Thursday, July 14, 2022

An origin of life experiment in your kitchen

If you've ever had to wash dishes, you've probably learned a little trick about cleaning dried food from dishes and bowls. You know what I'm talking about – you bake a lasagna, now the casserole dish has some baked-on, crusty food that seems near impossible to scrap off. What do you do when that happens? I'll bet you've let the dish soak for a while. Suddenly, voila, the stubborn mess just seems to wipe off as if by magic. You've done this, right? Well, believe it or not, you've just conducted an origin of life experiment right there in your kitchen! Let me explain.

There are a lot of theories regarding the origin of the first life form. Actually, there are no “scientific” theories about the origin of life because anti-creationists are quick to point out that theories are well-tested and substantiated by the evidence. When it comes to abiogenesis, however, evolutionists are a little more relaxed over the use of the term “theory.” Any idea about how life could have formed from non-living chemicals cannot be tested because it has never been observed to happen. Not even once. Ever! So when they're talking about the origin of life, they say “theory” when they mean “guess.”
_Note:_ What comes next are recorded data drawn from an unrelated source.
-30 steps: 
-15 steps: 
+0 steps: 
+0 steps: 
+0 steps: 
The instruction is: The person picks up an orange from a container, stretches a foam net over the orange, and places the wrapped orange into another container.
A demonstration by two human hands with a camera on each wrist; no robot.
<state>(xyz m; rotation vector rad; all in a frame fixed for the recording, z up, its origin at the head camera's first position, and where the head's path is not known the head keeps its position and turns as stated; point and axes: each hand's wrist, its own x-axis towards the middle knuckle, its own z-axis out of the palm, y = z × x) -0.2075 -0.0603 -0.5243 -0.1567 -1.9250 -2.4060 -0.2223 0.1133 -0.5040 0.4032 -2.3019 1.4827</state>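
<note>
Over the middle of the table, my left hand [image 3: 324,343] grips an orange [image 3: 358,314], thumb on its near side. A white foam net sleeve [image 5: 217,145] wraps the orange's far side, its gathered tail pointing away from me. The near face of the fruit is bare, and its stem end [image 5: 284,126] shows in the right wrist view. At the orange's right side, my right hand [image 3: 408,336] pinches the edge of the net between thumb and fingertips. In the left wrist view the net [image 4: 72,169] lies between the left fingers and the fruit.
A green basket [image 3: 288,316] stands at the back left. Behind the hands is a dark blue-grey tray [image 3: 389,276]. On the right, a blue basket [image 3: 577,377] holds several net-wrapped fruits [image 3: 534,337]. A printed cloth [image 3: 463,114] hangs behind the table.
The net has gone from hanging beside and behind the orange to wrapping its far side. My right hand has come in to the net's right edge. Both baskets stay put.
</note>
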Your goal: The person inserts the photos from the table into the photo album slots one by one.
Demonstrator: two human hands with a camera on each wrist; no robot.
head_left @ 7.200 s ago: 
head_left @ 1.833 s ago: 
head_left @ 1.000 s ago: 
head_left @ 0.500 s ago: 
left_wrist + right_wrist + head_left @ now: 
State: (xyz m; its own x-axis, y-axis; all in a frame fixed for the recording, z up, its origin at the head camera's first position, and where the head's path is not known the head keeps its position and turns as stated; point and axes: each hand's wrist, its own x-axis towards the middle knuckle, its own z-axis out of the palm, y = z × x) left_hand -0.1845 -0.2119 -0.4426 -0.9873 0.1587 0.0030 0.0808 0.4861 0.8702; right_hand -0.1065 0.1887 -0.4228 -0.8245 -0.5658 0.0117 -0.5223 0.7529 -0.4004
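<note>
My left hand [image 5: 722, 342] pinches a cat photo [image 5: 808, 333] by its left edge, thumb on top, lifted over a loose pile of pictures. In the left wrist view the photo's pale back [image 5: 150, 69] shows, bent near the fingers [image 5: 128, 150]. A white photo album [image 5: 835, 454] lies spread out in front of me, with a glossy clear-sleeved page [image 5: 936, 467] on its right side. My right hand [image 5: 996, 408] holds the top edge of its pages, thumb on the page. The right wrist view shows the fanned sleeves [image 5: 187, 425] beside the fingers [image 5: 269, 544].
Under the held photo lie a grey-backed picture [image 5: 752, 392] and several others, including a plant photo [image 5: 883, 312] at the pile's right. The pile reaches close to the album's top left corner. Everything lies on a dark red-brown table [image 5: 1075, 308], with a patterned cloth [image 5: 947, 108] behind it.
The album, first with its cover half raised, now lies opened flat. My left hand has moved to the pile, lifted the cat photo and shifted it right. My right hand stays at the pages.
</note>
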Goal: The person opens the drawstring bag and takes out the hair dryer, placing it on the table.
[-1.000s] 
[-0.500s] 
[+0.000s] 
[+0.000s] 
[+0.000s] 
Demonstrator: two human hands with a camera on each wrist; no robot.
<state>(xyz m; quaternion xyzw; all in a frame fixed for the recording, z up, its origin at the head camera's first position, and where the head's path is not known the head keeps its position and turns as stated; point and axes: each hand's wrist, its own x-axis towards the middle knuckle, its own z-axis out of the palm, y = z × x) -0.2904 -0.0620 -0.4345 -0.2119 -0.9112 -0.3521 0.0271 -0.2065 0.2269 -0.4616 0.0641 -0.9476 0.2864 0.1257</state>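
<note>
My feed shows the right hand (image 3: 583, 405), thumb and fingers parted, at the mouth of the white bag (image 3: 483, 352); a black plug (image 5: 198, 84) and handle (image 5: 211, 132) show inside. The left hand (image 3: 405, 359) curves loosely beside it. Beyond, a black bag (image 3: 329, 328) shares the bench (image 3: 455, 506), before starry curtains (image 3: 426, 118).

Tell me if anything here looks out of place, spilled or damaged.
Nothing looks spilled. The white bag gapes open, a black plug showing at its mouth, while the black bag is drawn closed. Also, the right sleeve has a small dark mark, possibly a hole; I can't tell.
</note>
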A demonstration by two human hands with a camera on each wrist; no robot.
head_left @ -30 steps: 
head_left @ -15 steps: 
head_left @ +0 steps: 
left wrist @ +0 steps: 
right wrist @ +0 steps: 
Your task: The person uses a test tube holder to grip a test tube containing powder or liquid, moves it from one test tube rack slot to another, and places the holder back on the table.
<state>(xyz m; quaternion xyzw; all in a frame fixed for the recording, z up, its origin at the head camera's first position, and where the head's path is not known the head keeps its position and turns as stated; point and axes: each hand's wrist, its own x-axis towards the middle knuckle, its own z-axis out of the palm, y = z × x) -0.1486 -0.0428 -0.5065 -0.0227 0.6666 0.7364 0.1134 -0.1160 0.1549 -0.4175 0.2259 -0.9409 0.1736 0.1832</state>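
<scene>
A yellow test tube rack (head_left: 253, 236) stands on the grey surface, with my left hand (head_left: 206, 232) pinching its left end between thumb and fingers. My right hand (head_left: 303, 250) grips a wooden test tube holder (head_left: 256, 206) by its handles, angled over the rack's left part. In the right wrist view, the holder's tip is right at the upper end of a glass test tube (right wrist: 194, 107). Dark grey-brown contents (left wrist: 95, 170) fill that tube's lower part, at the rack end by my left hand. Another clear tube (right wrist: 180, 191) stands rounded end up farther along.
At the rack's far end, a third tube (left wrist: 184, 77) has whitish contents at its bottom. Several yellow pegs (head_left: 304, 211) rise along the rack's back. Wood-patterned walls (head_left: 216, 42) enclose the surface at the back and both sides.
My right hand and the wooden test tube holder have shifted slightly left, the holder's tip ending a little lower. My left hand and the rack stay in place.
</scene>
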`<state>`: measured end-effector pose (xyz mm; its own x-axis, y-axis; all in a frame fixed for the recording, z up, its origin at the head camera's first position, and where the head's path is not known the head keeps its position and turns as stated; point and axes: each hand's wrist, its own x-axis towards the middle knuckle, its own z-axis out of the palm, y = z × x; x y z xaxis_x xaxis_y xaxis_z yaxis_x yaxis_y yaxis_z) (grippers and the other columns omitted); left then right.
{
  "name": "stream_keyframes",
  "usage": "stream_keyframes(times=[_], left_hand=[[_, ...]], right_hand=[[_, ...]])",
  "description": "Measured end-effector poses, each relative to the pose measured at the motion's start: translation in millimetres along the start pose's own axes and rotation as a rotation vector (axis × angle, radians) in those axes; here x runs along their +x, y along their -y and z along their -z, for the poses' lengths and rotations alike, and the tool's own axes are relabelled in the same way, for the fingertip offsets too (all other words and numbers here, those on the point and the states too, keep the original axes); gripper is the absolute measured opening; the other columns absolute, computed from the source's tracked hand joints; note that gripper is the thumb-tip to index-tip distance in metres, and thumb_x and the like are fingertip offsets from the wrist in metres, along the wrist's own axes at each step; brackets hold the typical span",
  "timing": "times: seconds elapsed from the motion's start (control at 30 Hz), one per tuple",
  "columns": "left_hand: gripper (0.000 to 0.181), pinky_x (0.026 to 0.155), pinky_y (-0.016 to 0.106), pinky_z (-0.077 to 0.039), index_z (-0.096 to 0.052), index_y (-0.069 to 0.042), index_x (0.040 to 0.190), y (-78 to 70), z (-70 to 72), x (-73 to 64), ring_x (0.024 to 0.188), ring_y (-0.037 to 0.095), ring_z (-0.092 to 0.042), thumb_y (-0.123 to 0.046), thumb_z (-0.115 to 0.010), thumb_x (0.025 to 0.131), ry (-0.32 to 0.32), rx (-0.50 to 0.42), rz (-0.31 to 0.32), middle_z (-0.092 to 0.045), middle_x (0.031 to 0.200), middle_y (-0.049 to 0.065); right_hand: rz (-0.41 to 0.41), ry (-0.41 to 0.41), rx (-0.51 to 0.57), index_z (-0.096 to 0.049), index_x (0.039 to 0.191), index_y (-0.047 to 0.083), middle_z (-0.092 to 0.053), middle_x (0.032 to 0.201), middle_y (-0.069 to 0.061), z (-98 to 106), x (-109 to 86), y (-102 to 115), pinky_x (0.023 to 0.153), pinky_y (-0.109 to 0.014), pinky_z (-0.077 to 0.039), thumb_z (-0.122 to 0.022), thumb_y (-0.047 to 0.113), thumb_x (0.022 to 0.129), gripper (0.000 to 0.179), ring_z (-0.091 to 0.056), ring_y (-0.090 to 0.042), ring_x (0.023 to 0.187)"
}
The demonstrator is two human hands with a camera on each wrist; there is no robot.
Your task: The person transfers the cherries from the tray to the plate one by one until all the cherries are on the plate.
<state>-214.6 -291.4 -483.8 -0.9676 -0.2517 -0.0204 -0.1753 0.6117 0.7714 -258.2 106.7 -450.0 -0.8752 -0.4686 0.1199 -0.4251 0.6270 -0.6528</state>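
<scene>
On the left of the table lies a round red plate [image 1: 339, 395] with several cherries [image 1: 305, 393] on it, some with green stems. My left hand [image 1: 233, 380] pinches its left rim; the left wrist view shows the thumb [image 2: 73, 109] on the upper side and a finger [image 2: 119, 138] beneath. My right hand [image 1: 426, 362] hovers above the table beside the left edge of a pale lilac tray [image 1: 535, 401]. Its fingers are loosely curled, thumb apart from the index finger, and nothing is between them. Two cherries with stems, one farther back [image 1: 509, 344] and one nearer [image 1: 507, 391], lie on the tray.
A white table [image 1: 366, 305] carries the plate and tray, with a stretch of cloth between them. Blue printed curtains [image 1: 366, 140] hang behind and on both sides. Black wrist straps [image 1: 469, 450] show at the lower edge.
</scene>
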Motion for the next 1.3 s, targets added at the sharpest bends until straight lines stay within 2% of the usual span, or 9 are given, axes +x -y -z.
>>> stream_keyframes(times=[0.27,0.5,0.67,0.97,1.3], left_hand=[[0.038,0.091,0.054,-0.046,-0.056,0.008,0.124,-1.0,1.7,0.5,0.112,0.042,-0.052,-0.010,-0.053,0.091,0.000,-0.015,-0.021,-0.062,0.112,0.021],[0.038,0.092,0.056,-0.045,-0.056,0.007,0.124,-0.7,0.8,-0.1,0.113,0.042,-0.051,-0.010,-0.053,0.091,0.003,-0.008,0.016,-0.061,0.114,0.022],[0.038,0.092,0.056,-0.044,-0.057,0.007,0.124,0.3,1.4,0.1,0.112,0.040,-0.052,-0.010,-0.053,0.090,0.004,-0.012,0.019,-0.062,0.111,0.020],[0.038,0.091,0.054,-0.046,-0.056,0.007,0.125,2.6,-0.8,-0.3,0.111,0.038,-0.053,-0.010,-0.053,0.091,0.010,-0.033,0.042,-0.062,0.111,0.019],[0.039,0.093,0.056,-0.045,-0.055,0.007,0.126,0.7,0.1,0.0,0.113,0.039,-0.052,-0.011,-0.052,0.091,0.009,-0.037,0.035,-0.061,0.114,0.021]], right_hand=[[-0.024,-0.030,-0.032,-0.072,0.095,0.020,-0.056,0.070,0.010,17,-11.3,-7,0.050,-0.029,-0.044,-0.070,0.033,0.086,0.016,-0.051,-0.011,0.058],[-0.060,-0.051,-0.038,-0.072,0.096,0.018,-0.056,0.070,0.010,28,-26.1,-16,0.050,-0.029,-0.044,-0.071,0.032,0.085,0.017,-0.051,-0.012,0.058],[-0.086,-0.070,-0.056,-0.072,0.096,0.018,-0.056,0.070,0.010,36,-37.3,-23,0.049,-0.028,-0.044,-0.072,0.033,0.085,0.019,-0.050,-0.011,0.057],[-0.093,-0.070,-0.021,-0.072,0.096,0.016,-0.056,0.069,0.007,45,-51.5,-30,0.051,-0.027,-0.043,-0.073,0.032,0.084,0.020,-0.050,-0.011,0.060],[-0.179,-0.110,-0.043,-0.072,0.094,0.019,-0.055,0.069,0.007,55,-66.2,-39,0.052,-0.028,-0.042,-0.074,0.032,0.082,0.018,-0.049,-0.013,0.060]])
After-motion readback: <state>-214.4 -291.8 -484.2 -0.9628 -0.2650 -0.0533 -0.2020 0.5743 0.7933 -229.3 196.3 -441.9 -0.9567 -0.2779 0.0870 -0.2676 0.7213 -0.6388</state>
Anyway, the various theories... er... I mean “guesses” concerning abiogenesis all center around the idea that life began in the oceans. The most popular guess currently is that life first formed near hydrothermal vents on the ocean floor. Of course, Phys.org reported a couple of years ago about a team of scientists that challenged that idea. According to their research, the sea is just too salty to provide the ideal conditions necessary to spur life into existence.Now that's funny. No one has been able to create life under any conditions so how do they know what the “ideal conditions” are? Regardless, they suggested then that hot pools of fresh water formed by thermal vapor are the more likely place where the first life form emerged. Um, but just a couple of days ago, Phys.org published another article saying we've been wrong about the origins of life for 90 years. Now it's being suggested that it's electrostatic discharges or UV radiation that drove life's first chemical reactions in the primordial soup.

Do you see how they are a little bit all over the place with their abiogenesis stories? Regardless, you can see the common theme in all of these guesses is water. Most evolution-believing scientists are so convinced that life began in the sea that, if liquid water is ever found on another planet, they are certain we will find life there also. Oh, really?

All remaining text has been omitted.